Sometimes it can be a variety of reasons why your child isn’t reaching their potential in high school. Due to a nexus of factors, some students might not perform to their best ability at certain times. There are a lot of reasons for this which are best understood by trying to relate to what it was like to be in their shoes, and channelling your high school self.
During the progression of high school, there are a lot of things going on: the continually more difficult academic work, the need to seek larger amounts of independency to succeed, especially just the fact everyone is a teenager-it’s a cesspool of changing hormonal levels. A lot of students might feel like they’re not particularly good at certain subjects, while they’re a lot better at others, and come to inaccurate conclusions assuming that they’re an ‘English student’ or a ‘math student’. This hearsay doesn’t hold any pertinent factual evidence at all, and resultantly, all the students are doing is shifting the responsibility of improving their weak subject areas. This psychological shift allows them to excuse themselves from trying in a subject area, as now their genetic make-up is at fault for the poor grades in a certain subject or topic area, and not themselves. This is a large issue for a lot of high school students as they’re excusing themselves from actually putting the right foot forward with their work. As a parent, it’s imperative to notice why your child is succeeding in certain areas and not as much in others. Especially considering mathematics, as it does have a logical base and is always going to be right or wrong, everyone can be good at math. Students need to take control of their own education as well as increasing their responsibility for their own actions (or omissions); this is a skill which is excellent for them to learn during school and will be an asset after graduation as well.
Another negative attitude which some students consider is the peer pressure from their friends in school. Some students might drift toward or away from certain subjects just due to the societal hierarchy within the school itself.
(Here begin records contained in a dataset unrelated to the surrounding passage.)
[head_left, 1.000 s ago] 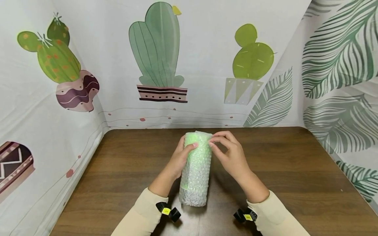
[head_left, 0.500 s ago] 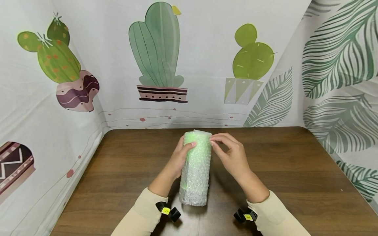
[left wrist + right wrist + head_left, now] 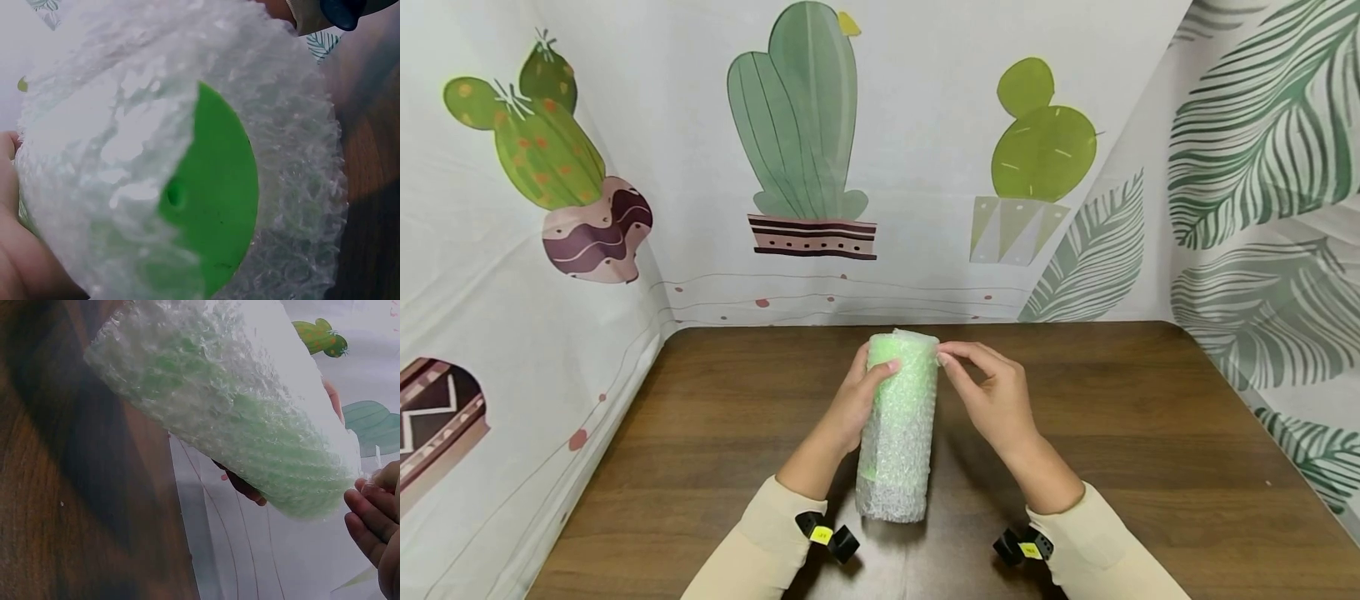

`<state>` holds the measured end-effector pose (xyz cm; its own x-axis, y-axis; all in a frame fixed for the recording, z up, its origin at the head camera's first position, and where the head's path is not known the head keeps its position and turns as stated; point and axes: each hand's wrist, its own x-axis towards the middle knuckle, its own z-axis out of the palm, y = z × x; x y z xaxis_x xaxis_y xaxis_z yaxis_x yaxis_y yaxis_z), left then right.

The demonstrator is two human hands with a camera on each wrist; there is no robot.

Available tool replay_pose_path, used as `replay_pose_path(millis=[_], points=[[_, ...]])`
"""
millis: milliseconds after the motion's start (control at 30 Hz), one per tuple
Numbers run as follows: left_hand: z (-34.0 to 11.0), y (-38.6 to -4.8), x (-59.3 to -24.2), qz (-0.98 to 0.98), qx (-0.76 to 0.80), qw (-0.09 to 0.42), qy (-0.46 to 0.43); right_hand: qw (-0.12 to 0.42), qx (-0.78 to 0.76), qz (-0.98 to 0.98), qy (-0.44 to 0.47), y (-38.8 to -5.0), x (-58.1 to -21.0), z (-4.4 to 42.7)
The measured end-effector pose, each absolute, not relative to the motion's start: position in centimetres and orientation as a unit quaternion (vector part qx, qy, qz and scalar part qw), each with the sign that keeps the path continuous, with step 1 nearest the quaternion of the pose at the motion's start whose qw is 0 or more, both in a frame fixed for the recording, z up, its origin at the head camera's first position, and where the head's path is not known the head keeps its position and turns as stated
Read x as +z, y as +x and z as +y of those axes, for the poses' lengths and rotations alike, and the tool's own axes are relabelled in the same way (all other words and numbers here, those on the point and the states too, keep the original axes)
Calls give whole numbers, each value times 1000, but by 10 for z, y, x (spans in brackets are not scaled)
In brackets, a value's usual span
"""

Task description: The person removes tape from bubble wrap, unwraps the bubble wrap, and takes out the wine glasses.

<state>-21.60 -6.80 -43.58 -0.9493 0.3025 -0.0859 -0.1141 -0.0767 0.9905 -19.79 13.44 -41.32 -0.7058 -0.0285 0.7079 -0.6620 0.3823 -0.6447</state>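
A bubble-wrapped green cylinder (image 3: 895, 433) is held tilted above the table, its far end raised. My left hand (image 3: 850, 404) grips its left side near the upper end, thumb across the front. In the left wrist view, a flat green end face (image 3: 219, 187) with a small hole shows past a fold of bubble wrap (image 3: 112, 150). At the upper right edge, my right hand (image 3: 996, 396) pinches a small clear strip (image 3: 377, 456) between thumb and forefinger. Whether that strip is tape or wrap, I cannot tell. The left fingers are mostly hidden behind the roll.
A dark wooden table (image 3: 722, 433) lies under both hands. Behind and beside it hangs a white cloth (image 3: 925, 167) printed with cacti and leaves. Small black cameras (image 3: 831, 537) sit on both wrists.
My right fingertips have shifted slightly right, away from the roll's edge. The left hand and the wrapped cylinder have barely moved.
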Motion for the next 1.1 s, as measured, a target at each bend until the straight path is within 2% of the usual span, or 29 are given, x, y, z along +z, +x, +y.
replay_pose_path(millis=[600, 767, 933, 1100], points=[[-67, -218, -437, 662, 736, 134, 56, 302, 521, -765, 230, -201, -416, 134], [-67, -218, -438, 665, 733, 133, 52, 304, 516, -770, 220, -195, -407, 130], [-67, -219, -438, 665, 733, 133, 57, 264, 529, -780, 202, -185, -393, 126], [-67, -220, -439, 664, 733, 135, 56, 233, 517, -803, 186, -191, -404, 131]])
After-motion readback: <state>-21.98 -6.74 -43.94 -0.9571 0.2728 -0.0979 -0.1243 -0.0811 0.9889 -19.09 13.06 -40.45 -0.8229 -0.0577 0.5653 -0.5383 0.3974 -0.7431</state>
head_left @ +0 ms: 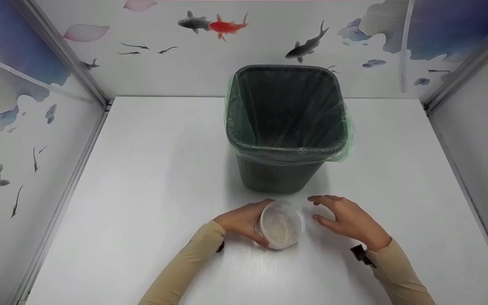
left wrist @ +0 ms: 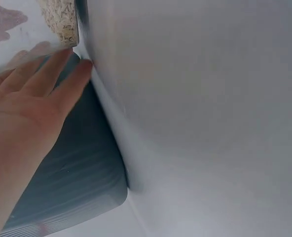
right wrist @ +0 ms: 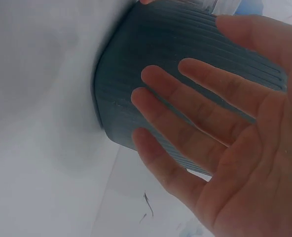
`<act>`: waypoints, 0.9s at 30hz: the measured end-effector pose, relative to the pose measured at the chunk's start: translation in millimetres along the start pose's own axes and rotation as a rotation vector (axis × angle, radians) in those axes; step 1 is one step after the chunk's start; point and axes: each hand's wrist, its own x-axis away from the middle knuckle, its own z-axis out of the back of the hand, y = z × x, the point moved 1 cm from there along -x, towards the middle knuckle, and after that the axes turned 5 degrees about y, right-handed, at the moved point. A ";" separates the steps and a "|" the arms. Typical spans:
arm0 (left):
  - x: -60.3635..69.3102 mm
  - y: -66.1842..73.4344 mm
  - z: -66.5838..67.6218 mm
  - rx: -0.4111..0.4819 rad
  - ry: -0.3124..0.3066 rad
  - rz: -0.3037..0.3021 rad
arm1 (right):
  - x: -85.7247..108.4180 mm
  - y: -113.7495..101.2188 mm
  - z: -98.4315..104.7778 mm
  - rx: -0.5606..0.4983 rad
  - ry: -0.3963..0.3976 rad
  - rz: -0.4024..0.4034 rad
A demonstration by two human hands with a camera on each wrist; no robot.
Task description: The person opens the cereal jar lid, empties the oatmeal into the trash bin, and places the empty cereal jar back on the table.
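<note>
A clear round tub (head_left: 281,225) with pale flaky contents stands on the white table, just in front of a dark bin. The left hand (head_left: 246,221) curves round the tub's left side, thumb at the near side and fingers at the far side. In the left wrist view, the tub's pale flakes (left wrist: 61,19) show through its clear wall above the left hand (left wrist: 32,103). To the right of the tub, apart from it, is the right hand (head_left: 347,220); the right wrist view shows this hand (right wrist: 225,123) with fingers spread, holding nothing.
The dark bin (head_left: 269,176), lined with a thin green bag (head_left: 343,148), stands upright behind the tub and hands. White panels with painted fish enclose the white table (head_left: 142,169) at the back and both sides.
</note>
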 end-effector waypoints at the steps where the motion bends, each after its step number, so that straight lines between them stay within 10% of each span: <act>1: 0.2 0.9 1.2 -0.002 -0.002 -0.002 | -0.3 0.0 1.3 0.001 0.002 0.004; 15: 6.8 21.7 19.1 -0.103 -0.011 -0.011 | -5.6 -16.3 18.7 0.060 0.046 0.080; 27: -3.5 38.3 16.5 -0.201 -0.004 -0.081 | -17.8 -52.7 11.3 0.027 0.112 0.295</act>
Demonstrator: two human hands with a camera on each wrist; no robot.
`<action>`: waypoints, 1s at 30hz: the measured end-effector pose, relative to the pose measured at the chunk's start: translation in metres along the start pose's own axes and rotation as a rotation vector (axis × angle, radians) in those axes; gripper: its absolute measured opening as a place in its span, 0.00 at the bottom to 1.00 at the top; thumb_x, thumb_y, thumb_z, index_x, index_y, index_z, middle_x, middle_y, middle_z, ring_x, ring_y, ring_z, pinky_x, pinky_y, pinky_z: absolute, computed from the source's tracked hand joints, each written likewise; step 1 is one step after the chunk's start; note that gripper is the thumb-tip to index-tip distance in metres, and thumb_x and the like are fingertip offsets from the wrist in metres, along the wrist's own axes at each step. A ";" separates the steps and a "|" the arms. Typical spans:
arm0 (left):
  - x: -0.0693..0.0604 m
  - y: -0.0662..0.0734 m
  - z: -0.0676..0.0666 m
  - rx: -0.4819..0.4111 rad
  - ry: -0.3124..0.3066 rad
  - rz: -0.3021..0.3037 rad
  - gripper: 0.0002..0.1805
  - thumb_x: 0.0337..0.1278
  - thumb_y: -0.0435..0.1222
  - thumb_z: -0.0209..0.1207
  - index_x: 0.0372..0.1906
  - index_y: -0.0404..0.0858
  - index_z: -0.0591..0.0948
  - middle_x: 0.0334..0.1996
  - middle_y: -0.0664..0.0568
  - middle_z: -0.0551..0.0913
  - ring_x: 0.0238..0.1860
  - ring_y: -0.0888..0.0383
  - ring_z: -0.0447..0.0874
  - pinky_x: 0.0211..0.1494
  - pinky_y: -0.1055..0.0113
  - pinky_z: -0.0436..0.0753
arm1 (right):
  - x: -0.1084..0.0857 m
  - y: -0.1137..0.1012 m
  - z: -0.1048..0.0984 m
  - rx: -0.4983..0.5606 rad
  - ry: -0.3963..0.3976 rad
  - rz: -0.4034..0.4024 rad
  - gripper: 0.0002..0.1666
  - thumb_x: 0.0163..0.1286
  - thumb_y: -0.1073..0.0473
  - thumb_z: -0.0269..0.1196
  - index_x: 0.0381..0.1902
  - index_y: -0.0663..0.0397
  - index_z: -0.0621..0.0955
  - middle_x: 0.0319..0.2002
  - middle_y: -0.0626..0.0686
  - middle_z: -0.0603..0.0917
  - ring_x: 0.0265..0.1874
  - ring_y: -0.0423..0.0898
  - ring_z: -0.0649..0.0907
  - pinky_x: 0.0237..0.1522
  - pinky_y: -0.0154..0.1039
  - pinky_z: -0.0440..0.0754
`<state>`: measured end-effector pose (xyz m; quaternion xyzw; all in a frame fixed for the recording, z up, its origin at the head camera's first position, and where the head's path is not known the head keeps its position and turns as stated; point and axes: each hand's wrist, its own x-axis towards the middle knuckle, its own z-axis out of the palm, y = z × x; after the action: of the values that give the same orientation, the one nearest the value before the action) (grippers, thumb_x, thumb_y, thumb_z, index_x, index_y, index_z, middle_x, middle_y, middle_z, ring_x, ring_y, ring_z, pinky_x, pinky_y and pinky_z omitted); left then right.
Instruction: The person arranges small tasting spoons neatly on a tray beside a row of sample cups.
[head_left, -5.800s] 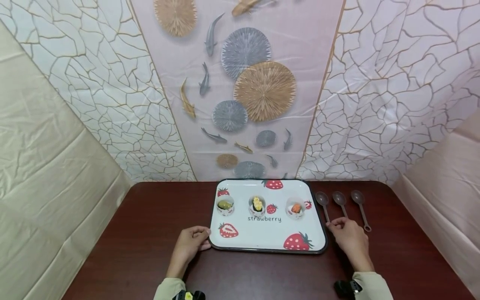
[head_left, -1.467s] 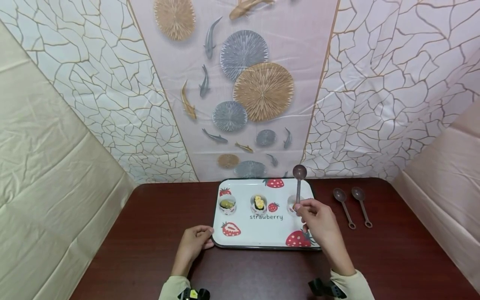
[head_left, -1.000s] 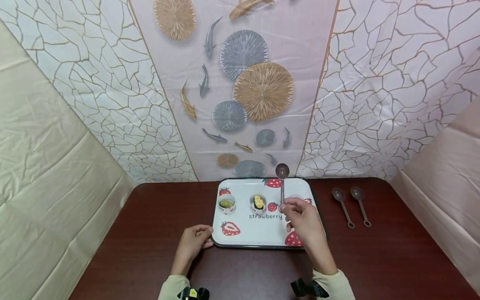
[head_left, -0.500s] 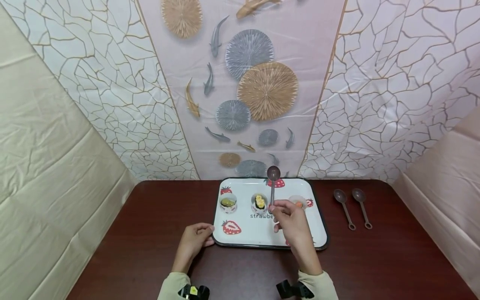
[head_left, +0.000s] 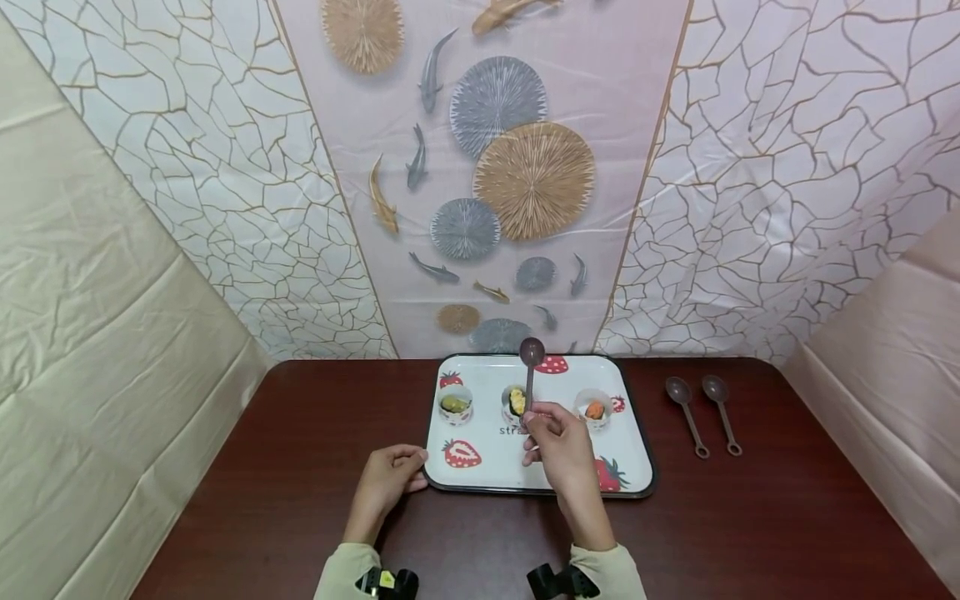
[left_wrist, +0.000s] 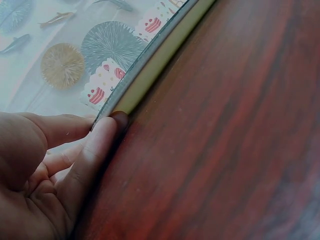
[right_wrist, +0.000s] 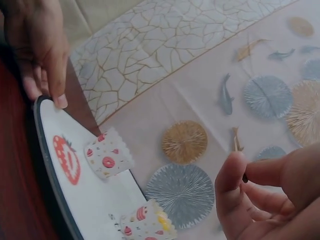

Due to the nature of school students to categorise themselves to some degree, they feel their implicit desires should match their particular social network’s interests. This can be quite troublesome when they’re moving away from a subject purely based on the fact that their friends think it’s an “uncool” subject. Further, sometimes students prevent themselves from succeeding too much in a particular subject because they feel it would be a threat to their standing in the social hierarchy at school and would make them less socially acceptable or “uncool”. Students need to come to terms that they can be both “cool” and socially desirable while also attaining high grades in school. It can be a great motivator to consider what the student is considering to do outside school, as the marks they might need could greatly affect their attitude. Further, a reward scheme for the student could be a great idea where they’re not wishing to pull their weight, whereby they would need to attain a certain level of results in a subject to receive some benefit to them.
Both of these psychological blocks can be broken down, and this can greatly help the student’s attitude to their academics and studies. If a student is positive in their approach to learning, they’re more likely to receive positive results.